Ada dua komponen rencana. Pertama Jalur Darat. Terdapat 6 koridor jalur sabuk ekonomi yang berfungsi sebagai rute baru untuk barang masuk dan keluar dari Tiongkok. Seperti rel kereta api yang menghubungkan Tiongkok ke London, pipa gas dari laut Kaspia ke Tiongkok serta jaringan kereta api berkecepatan tinggi di Asia Tenggara.
Lalu ada jalan sutra maritim, rantai pelabuhan yang membentang dari Laut Tiongkok Selatan ke Afrika yang juga mengarahkan perdagangan ke dan dari China. BRI juga menguasai kilang minyak, taman industri, pembangkit listrik, tambang, dan jaringan serat optik, semuanya dirancang untuk memudahkan dunia untuk berdagang dengan Tiongkok.Â
Sejauh ini, lebih dari 60 negara dilaporkan telah menandatangani perjanjian untuk proyek-proyek ini. Dan daftarnya terus bertambah, karena Tiongkok mempromosikannya sebagai win-win untuk semua orang.
Ambil, misalnya, proyek unggulan BRI: Pakistan. Seperti banyak negara di Asia Tengah dan Selatan, Pakistan memiliki ekonomi yang stagnan serta ditambah masalah korupsi. Itu bukan tempat yang cocok untuk investasi asing, setidaknya sampai Tiongkok datang. Sejak 2001, Tiongkok menawarkan untuk membangun pelabuhan baru di kota nelayan kecil Gwadar. Pada tahun 2018, pelabuhan serta jaringan jalan raya dan kereta api Koridor senilai $ 62 miliar menjadi milik BRI.

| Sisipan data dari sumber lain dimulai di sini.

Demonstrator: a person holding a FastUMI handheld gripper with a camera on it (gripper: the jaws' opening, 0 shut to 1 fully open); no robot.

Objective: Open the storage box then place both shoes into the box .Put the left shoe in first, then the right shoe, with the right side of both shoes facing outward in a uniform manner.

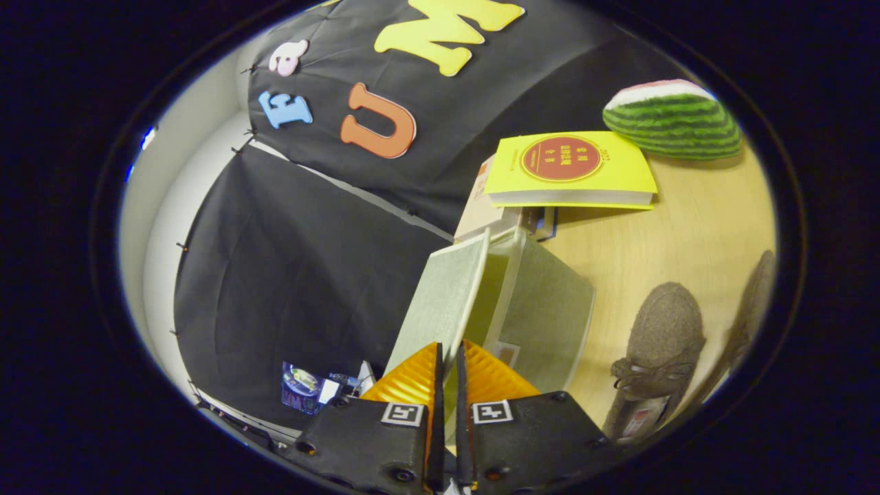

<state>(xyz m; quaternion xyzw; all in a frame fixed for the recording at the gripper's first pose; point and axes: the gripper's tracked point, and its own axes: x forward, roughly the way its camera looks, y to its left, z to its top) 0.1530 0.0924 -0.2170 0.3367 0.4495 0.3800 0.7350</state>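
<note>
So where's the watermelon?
The watermelon sits on the table, far beyond the gripper, just past the yellow book.

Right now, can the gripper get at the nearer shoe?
Probably not yet. The gripper is shut on the box lid, which it holds raised. The nearer shoe lies off to the side on the table, with bare tabletop around it, so releasing the lid comes first.

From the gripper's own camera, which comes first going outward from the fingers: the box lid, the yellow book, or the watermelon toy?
1. Box lid: pinched between the fingers of the gripper, raised from the open box.
2. Yellow book: beyond the box, atop a stack on the table.
3. Watermelon toy: farthest, past the book, by the black cloth wall.
</note>
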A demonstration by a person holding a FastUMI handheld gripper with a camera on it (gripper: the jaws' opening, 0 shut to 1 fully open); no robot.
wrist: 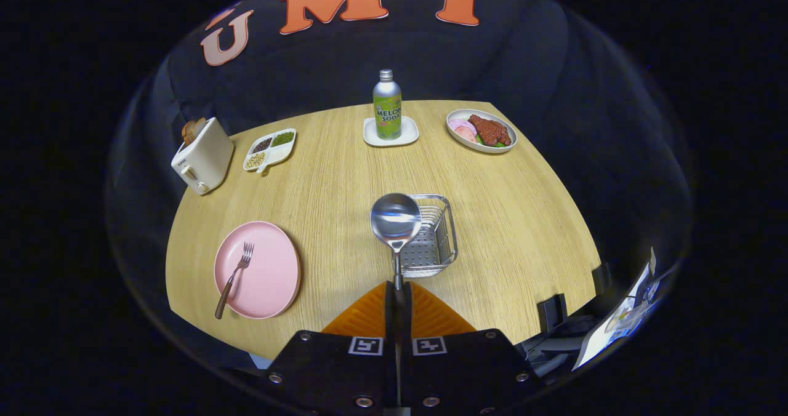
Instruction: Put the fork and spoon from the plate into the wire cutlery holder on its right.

Di sinilah Economic Belt bertemu dengan Matiritime Silk Road. Proyek tersebut tampaknya menguntungkan kedua negara. Pakistan menyaksikan sendiri pertumbuhan PDB tertinggi dalam 8 tahun dan ditambah bonus menjalin hubungan yang erat dengan salah satu kekuatan utama dunia. Tiongkok, di sisi lain, berhasil mengamankan rute alternatif baru untuk barang, terutama, minyak dan gas dari Timur Tengah.
Melalui proyek-proyek seperti ini, Tiongkok juga menemukan cara untuk meningkatkan ekonominya. Perusahaan-perusahaan konstruksinya yang memiliki lebih sedikit peluang di negara mereka sendiri mendapat dorongan besar dari kontrak BRI. 7 dari 10 perusahaan konstruksi terbesar di dunia sekarang adalah Tiongkok.
Efek Negatifnya bagi Indonesia
Indonesia termasuk dalam 60 negara yang telah menandatangani perjanjian untuk proyek besar Tingkok ini. Sebut saja misalnya proyek kereta api cepat Jakarta-Bandung. Indonesia lebih memilih untuk bekerja sama dengan Tiongkok dibanding dengan Jepang. Hal ini bukan tanpa dasar. Tiongkok lebih memberikan keringanan dan nilai investasi yang lebih besar dibanding Jepang.
Sayangnya, yang membuat kesepakatan lebih menguntungkan Tiongkok adalah keharusan agar ia terlibat dalam membangun proyek-proyek ini. Di Pakistan misalnya, pekerja Tiongkok telah secara langsung membangun proyek, seperti jalan raya. Pula sebuah perusahaan Tiongkok telah bekerja dengan penduduk setempat pada proyek kereta api di Serbia. Begitu juga di Indonesia. Setiap proyek pembangunan yang diberi modal oleh Tiongkok, selalu disertai dengan pekerjanya.
Keterlibatan langsung Tiongkok dalam proyek adalah salah satu dari sedikit tuntutannya yang membuat kesepakatan ini menjadi berbeda. Keharusan untuk dilibatkannya pekerja Tiongkok hanya lah tuntutan kecil. Biasanya, untuk mendapatkan investasi dari Negara Barat, negara-negara harus memenuhi standar, ketentuan dan etika yang ketat. Tetapi Tiongkok menawarkan miliaran dolar, sebagian besar dalam bentuk pinjaman, dengan persyaratan yang jauh lebih ringan. Jadi, tidak mengherankan BRI menjadi populer di negara-negara yang kurang demokratis.
Tiongkok telah menandatangani perjanjian dengan pemerintah otoriter, rezim militer, dan beberapa negara paling korup di dunia. Bahkan ia berafiliasi dengan, Afghanistan, Ukraina, Yaman, dan Irak; yang semuanya saat ini sedang terpecah oleh konflik.